Starting up my first business!

Discussion in 'Starting a Lawn Care Business' started by Jlin428, Feb 2, 2013.

  1. Darryl G

    Darryl G Inactive
    Messages: 9,500

    Yup, Kelly has it right. That's why I suggested doing stuff that doesn't require a season-long commitment or a lot of equipment. You could even get another job and supplement your income doing yard work. My son was only making $15 to $20 an hour but it adds up a lot faster than minimum wage work. Basically he was working as a domestic employee on an hourly basis rather than as a contractor.
  2. Set Apart Lawn Care

    Set Apart Lawn Care LawnSite Member
    Messages: 192

    Are you starting a business are trying to make some side cash? As these guys have been saying, building a business may be really hard to do and have a college schedule, the timing doesnt fit. However if you just want to make some extra cash mowing lawns can be a great way to do that. You can schedule your classes to be monday, wednesday, friday only, or be off by noon, or go to night classes, and still give yourself plenty of time to do this.

    Just mowing lawns all you need is a mower, string trimmer, blower, hedge clippers, and some basic tools (wheel barrow, shovel, rake, etc.) and you can make some good money.

    Even if you only work 2 or 3 days a week you will make more than your typical college job, atleast during the spring and summer.

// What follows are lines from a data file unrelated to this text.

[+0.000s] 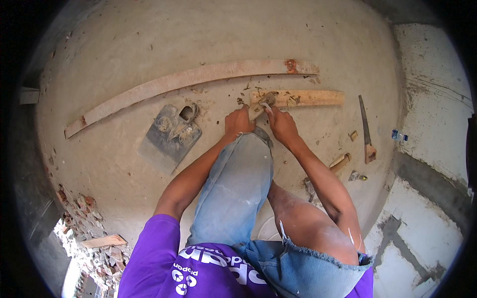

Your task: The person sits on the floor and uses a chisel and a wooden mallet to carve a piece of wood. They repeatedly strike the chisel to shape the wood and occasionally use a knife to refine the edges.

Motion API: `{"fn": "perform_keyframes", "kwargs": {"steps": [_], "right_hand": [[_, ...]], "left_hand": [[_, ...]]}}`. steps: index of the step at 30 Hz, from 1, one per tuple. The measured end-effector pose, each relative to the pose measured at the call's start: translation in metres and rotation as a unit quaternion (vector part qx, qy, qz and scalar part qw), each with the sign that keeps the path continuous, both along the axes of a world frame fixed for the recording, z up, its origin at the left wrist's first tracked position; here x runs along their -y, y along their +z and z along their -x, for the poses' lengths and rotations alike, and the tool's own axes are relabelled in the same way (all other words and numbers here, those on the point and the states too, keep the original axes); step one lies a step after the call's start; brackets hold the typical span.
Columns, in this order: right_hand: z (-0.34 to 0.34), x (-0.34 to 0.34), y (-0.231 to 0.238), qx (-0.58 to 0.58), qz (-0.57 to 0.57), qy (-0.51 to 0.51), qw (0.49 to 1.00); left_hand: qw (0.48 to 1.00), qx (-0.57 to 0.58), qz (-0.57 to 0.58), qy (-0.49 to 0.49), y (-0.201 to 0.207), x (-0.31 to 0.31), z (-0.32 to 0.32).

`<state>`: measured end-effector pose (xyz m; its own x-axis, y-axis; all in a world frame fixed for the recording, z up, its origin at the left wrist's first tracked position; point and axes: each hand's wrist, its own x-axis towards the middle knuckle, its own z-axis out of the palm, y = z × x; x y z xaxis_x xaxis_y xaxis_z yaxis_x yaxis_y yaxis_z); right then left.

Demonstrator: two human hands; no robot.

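Note:
My left hand [238,121] is closed, with its fingers against a short, pale wooden piece [256,110] just in front of my foot. Close on the right, my right hand [281,124] is closed too; a small light-coloured end pokes out by its thumb, and the rest of what it grips is hidden. Both hands work at the left end of a flat wooden board [318,98] lying on the floor. Dark shavings or scraps lie about that end. Behind it runs a long wooden plank [198,77].
A grey bag [171,130] with a handle opening lies at left. To the right are a handsaw [366,131], a wooden-handled tool [340,163] partly behind my right forearm, a small wood offcut [353,135] and a plastic bottle [399,135]. Rubble [107,260] is piled at lower left.

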<state>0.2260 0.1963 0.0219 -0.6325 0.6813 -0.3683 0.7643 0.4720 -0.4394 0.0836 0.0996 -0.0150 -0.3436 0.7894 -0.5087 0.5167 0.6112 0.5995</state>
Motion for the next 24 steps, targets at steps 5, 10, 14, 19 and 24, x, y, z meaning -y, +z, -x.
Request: {"fn": "perform_keyframes", "kwargs": {"steps": [5,10,14,19,24], "right_hand": [[0.005,-0.01,0.005,0.01,0.027,0.039,0.999],[-0.01,-0.051,-0.001,-0.139,0.053,-0.006,0.989],[-0.008,-0.045,0.03,-0.131,0.168,-0.154,0.965],[-0.015,-0.011,0.04,-0.141,0.3,-0.216,0.918],[-0.015,0.008,0.042,-0.078,0.108,-0.092,0.987]], "left_hand": [[1.0,-0.001,0.006,0.007,-0.003,0.0,0.003],[1.0,-0.014,0.003,0.004,0.0,-0.001,0.0],[0.999,-0.015,0.017,0.028,0.02,0.0,0.003],[0.997,0.031,0.066,0.037,0.012,-0.005,0.006],[0.982,0.13,0.039,0.129,-0.005,-0.003,0.011]]}}
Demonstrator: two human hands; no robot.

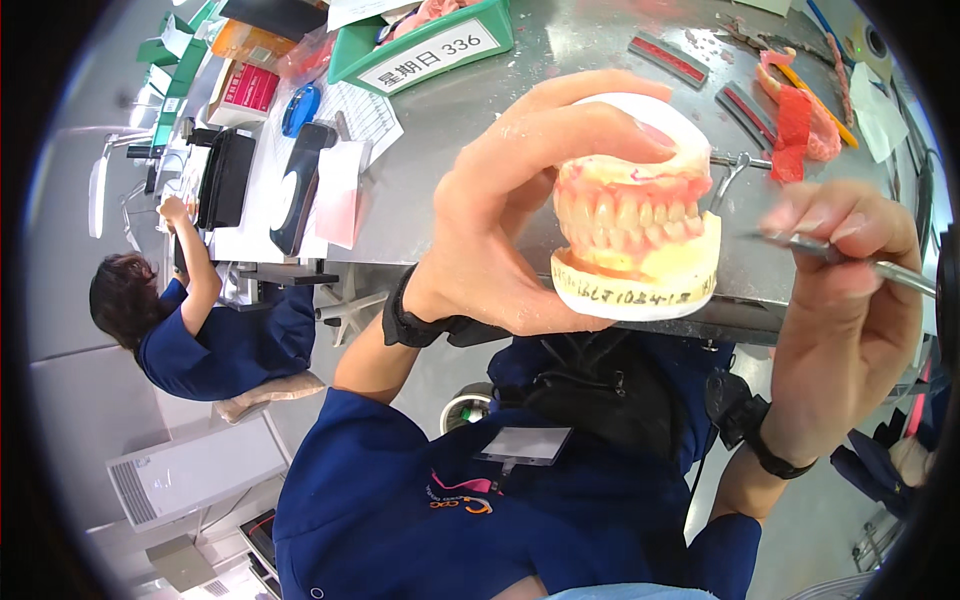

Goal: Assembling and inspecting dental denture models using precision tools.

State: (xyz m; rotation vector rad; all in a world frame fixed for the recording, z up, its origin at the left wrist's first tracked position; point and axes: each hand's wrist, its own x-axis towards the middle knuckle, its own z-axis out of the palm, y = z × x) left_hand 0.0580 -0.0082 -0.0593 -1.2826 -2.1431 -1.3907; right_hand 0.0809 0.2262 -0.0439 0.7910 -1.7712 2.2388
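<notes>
Dental model [635, 215] is up in the air over the surface's [420, 180] near edge, not resting on it. L hand [500, 210] is clamped on it: fingers over the top plaster, thumb under the lower base, arches stacked, teeth facing R hand & wearer. R hand [850, 230] is pinched round a slim metal tool [905, 278], fingertips together on the shaft.

Key relation: model lies just L of the tool's front end. Tool's long axis runs approx. L–R, tilted a bit, front end aimed at the model's R side w/ a small gap btwn; tip is blurred, so can't tell depth or exact shape. L hand is nearer, already on the model; R hand is apart from it.

Red wax strip [793, 120] lies toward the surface's far R corner, green bin [345, 60] toward the far edge, L of the model.
</notes>
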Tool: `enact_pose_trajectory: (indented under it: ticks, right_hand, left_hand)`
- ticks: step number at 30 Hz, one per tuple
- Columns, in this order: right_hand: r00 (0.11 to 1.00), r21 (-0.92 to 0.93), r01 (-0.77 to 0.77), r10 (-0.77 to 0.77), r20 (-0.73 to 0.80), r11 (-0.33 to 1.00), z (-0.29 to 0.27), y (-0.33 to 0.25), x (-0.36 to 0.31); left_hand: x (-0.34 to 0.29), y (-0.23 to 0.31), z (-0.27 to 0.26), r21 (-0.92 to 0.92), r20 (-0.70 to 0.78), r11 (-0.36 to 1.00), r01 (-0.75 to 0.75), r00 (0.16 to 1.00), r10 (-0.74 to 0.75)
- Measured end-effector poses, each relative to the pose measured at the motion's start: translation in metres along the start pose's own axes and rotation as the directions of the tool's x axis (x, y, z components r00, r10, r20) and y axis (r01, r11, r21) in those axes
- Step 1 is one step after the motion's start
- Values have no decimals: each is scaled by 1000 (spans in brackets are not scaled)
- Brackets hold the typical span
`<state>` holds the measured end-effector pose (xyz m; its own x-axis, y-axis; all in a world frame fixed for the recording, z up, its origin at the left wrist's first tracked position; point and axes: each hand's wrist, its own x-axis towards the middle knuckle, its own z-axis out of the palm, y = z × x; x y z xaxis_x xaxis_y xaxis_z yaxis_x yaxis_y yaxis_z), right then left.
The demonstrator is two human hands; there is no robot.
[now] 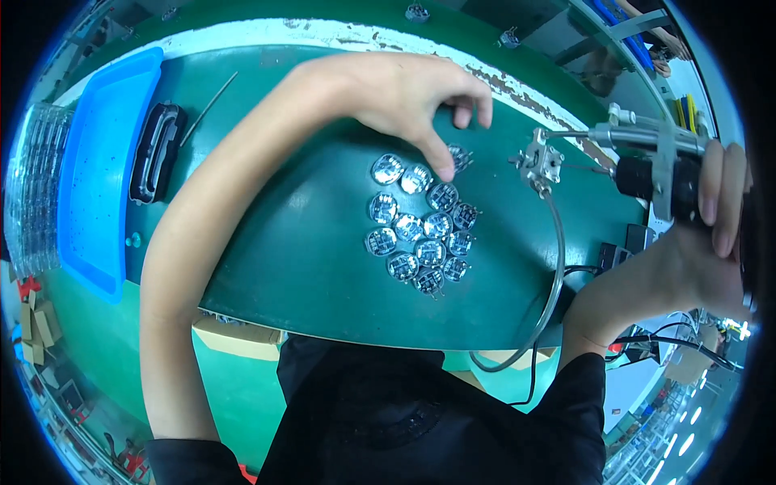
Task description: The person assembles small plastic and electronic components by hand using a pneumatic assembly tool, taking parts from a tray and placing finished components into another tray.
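Note:
Several round metal parts (pixel 408 227) with silvery faces and small pins lie in a cluster on the green table. Over the far side of this cluster arches my left hand (pixel 412 93), its thumb and fingers apart. The thumb tip overlaps the edge of the farthest round part (pixel 460 158); whether it touches cannot be made out. My right hand (pixel 715 234) is wrapped around the black body of a powered screwdriver (pixel 638 178), held sideways at the right. A metal nozzle block (pixel 540 162) at its front points left, and a clear hose (pixel 558 275) runs down from it.
At the left a blue tray (pixel 97 279) stands beside stacked clear plastic trays (pixel 32 194). A black case (pixel 158 153) and a thin rod (pixel 210 107) lie nearby. Black cables (pixel 533 376) hang at the right front. Open cardboard boxes (pixel 238 338) sit below the near edge.

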<state>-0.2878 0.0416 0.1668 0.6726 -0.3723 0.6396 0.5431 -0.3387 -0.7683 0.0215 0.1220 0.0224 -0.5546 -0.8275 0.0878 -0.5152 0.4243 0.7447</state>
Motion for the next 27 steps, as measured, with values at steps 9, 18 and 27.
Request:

    Some tips, only advertise to small yards. Dont fall into the trap of wanting that big money job when you dont have the equipment for it. Its a waste of time and you'll never compete with the price or quality of the bigger companies. They however will have a hard time competing with you on small yards that only sized for a push mower. They have much more overhead and less personal service.

    Do some research and find a good, affordable place to get door hangers. I used 3000 when I got started. Not the best quality, and the designs are generic, but I got good results for the money. I had 30 clients that first year off about 4000 door hangers, and lots of one time jobs.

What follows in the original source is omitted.